What can happen is that as the fire reacts with the wind, it produces two little vortices on either flank of the fire. The wind field is pushing the central part of the fire faster than it would otherwise be going. What is taking shape is really an interaction between the fire and the background wind. That is why it's so important to have models of fires that are coupled to the atmosphere. It is not just a one way thing, a model of a fire. It's a fire and the atmosphere coupling together.

When two fires collide, you do get a more intense fire. One of the things we would like to do is light two fires and look at the interaction. We can look at a fire that is propagating along and you might decide to do some back burning, and under what circumstances will that second fire that you've deliberately lit be drawn into the original fire, which happens occasionally.

The only fires I've ever been involved with are ones that have been deliberately lit, that is experimental fires.
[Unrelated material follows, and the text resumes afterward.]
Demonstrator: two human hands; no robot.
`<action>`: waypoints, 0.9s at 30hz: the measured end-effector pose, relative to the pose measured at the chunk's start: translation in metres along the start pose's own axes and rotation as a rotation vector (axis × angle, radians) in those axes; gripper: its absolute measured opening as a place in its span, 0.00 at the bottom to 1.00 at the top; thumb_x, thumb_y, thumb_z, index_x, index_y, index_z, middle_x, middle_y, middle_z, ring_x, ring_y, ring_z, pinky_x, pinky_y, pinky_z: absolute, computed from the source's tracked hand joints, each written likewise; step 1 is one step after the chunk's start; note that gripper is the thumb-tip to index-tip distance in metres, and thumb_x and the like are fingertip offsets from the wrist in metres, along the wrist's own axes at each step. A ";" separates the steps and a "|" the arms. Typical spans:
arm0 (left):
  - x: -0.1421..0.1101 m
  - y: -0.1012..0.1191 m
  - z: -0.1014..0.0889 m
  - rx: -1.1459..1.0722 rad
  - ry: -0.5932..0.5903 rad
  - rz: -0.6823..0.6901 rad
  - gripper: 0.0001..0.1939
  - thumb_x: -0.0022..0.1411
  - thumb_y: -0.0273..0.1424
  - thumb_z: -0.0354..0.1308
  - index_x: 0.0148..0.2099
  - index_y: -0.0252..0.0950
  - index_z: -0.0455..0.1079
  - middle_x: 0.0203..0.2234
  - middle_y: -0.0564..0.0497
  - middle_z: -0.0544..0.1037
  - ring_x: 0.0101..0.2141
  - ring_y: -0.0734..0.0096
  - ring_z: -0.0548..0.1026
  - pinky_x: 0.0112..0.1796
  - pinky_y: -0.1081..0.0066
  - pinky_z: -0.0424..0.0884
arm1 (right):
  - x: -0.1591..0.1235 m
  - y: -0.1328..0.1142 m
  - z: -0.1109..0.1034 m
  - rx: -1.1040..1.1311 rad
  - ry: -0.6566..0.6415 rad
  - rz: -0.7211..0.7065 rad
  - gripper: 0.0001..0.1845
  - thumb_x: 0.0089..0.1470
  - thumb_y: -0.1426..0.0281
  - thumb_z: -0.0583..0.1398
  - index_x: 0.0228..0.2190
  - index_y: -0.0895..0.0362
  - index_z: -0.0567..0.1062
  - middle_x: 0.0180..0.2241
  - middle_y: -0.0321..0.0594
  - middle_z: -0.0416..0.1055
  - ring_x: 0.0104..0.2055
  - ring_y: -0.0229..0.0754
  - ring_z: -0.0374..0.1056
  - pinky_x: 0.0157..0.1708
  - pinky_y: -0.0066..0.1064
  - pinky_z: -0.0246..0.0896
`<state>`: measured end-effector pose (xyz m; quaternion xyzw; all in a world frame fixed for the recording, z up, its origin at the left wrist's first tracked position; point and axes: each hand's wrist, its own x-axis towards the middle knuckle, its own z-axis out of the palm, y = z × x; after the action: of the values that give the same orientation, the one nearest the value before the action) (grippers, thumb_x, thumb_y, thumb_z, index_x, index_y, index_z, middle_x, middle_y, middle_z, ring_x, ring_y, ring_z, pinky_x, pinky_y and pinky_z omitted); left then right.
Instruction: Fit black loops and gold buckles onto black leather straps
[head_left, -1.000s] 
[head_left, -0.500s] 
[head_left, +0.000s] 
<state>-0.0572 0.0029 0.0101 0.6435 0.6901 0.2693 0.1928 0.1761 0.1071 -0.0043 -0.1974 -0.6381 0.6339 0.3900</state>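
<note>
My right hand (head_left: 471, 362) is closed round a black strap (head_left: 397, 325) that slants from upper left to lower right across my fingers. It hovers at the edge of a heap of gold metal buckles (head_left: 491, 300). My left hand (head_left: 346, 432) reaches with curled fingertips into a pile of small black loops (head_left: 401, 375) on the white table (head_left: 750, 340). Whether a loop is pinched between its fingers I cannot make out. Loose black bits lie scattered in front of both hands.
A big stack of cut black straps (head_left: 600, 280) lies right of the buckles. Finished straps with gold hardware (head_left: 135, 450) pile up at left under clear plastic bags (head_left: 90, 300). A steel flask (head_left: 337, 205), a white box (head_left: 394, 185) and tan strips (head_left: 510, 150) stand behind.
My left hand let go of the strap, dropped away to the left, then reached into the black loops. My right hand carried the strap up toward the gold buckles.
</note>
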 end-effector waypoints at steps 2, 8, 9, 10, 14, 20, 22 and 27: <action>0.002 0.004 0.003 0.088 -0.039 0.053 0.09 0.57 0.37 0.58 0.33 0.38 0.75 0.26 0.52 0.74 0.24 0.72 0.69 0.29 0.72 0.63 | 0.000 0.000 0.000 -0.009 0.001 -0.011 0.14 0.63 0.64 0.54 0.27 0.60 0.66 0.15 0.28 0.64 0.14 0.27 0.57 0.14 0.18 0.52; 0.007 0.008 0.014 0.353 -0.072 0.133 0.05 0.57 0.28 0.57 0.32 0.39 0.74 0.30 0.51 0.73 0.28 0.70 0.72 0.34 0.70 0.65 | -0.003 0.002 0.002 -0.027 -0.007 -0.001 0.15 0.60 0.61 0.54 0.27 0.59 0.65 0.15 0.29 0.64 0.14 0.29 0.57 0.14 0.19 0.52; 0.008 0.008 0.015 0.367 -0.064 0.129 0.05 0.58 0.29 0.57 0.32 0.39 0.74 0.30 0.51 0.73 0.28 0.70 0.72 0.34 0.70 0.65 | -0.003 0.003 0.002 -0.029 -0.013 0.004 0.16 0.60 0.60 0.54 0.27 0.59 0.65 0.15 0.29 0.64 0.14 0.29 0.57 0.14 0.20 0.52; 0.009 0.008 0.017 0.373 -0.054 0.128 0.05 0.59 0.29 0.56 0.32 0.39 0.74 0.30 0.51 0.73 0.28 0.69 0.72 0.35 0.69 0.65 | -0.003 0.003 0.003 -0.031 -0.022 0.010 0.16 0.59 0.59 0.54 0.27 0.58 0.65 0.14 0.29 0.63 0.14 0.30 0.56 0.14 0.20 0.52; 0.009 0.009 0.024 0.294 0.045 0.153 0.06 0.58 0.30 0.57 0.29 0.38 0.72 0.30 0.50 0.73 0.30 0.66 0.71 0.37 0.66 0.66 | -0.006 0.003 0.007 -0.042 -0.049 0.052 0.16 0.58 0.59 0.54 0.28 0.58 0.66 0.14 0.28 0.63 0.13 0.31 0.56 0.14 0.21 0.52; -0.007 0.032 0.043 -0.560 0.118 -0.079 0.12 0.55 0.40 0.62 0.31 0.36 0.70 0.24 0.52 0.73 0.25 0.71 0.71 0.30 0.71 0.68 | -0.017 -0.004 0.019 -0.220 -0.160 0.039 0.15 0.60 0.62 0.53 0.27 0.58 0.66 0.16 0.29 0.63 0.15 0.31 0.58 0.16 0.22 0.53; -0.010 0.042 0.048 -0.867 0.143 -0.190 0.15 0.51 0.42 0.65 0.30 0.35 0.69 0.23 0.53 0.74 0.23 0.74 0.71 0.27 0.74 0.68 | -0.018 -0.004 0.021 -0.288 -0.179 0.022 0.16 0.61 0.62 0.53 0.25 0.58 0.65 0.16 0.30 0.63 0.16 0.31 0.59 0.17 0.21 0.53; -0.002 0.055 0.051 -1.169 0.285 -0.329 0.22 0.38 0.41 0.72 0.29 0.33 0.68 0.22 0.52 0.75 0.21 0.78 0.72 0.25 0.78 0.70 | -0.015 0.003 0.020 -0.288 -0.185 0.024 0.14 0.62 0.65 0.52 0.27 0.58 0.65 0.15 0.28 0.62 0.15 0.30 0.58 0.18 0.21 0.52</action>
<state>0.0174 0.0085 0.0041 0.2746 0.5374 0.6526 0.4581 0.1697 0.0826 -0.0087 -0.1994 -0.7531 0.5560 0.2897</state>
I've seen video of fires taken by volunteers, and you can imagine they must be very frightening. It probably depends on people's backgrounds. I find it interesting from an environmental/physical/mathematical perspective. I'm interested in how the world works, but I'm even more interested in how the world works when it affects people. I guess it is that combination.

Working on this kind of project, you do have an emotional response, although it's obviously not the same response as someone who has lived through a bushfire. Someone who has lived through a bushfire where it's really affected them and burned their house down and injured their family - that's a very different experience from someone who is writing mathematical theories on these things. But you do have an emotional response, that's for sure.